→ **Task brief**
Output only the lines of the entries that follow, starting at the one with "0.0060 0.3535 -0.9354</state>" and running down to the one with "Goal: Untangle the", both included and unchanged.

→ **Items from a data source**
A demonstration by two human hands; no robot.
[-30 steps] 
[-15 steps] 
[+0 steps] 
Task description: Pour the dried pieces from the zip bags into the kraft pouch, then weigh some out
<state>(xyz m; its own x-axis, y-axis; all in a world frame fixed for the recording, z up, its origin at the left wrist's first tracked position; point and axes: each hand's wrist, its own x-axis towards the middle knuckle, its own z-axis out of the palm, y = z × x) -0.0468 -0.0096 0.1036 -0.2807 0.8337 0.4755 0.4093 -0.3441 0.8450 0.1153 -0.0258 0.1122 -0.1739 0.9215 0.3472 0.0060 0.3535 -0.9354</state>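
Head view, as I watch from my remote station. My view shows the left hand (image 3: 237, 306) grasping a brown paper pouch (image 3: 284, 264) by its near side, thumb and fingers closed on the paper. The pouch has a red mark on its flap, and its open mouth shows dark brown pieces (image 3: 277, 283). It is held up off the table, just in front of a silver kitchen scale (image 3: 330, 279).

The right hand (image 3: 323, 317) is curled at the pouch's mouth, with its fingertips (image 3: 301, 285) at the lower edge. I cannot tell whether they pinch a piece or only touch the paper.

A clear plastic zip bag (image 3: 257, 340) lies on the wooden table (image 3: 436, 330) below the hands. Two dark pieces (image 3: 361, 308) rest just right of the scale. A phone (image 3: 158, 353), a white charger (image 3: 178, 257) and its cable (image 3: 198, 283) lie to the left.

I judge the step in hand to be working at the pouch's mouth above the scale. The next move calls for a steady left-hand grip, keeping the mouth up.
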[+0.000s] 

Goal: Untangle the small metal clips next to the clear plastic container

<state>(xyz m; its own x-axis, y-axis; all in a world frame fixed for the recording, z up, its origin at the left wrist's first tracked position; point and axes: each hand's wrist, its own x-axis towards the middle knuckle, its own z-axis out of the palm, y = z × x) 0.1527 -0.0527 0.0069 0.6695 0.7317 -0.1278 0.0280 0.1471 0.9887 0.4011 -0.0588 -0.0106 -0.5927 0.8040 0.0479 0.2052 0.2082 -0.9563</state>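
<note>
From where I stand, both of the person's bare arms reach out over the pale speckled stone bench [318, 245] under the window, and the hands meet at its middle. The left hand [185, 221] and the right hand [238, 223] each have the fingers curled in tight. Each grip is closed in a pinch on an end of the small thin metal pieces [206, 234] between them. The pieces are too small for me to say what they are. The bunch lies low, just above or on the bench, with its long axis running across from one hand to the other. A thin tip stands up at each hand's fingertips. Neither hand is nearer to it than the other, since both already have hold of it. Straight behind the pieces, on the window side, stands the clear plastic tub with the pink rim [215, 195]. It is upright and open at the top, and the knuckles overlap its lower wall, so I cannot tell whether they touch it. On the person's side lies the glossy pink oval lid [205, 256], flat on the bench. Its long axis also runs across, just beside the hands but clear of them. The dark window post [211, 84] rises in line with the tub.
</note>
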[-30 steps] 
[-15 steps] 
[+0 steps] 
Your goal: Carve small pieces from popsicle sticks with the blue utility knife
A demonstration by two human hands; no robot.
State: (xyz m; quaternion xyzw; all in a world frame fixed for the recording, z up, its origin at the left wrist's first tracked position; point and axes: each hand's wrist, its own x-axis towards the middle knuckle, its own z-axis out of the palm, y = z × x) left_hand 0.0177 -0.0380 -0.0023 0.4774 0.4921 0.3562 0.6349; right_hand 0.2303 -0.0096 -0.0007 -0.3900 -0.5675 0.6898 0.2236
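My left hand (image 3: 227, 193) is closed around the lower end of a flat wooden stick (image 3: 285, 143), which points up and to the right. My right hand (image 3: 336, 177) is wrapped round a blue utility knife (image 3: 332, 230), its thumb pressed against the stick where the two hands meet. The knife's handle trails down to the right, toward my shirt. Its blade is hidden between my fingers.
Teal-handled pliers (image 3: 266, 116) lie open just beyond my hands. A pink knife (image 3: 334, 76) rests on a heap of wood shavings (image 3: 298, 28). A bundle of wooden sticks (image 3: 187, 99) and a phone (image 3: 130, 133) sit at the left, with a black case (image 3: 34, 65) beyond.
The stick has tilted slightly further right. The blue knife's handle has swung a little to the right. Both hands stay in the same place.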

→ **Answer to this task**
<state>(xyz m; its own x-axis, y-axis; all in a world frame fixed for the recording, z up, its origin at the left wrist's first tracked position; point and axes: each hand's wrist, its own x-axis towards the middle knuckle, its own z-axis out of the palm, y = z × x) -0.0468 -0.0096 0.1036 -0.2807 0.8337 0.4755 0.4093 -0.3441 0.8450 0.1153 -0.0258 0.1122 -0.1739 0.9215 0.3472 0.0060 0.3535 -0.9354</state>
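Head view, as I watch from my remote station. My view shows the left hand (image 3: 237, 306) grasping a brown paper pouch (image 3: 284, 264) by its near side, thumb and fingers closed on the paper. The pouch has a red mark on its flap, and its open mouth shows dark brown pieces (image 3: 277, 283). It is held up off the table, just in front of a silver kitchen scale (image 3: 330, 279).

The right hand (image 3: 323, 317) is curled at the pouch's mouth, with its fingertips (image 3: 301, 285) at the lower edge. I cannot tell whether they pinch a piece or only touch the paper.

A clear plastic zip bag (image 3: 257, 340) lies on the wooden table (image 3: 436, 330) below the hands. Two dark pieces (image 3: 361, 308) rest just right of the scale. A phone (image 3: 158, 353), a white charger (image 3: 178, 257) and its cable (image 3: 198, 283) lie to the left.

I judge the step in hand to be working at the pouch's mouth above the scale. The next move calls for a steady left-hand grip, keeping the mouth up.
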[+0.000s] 

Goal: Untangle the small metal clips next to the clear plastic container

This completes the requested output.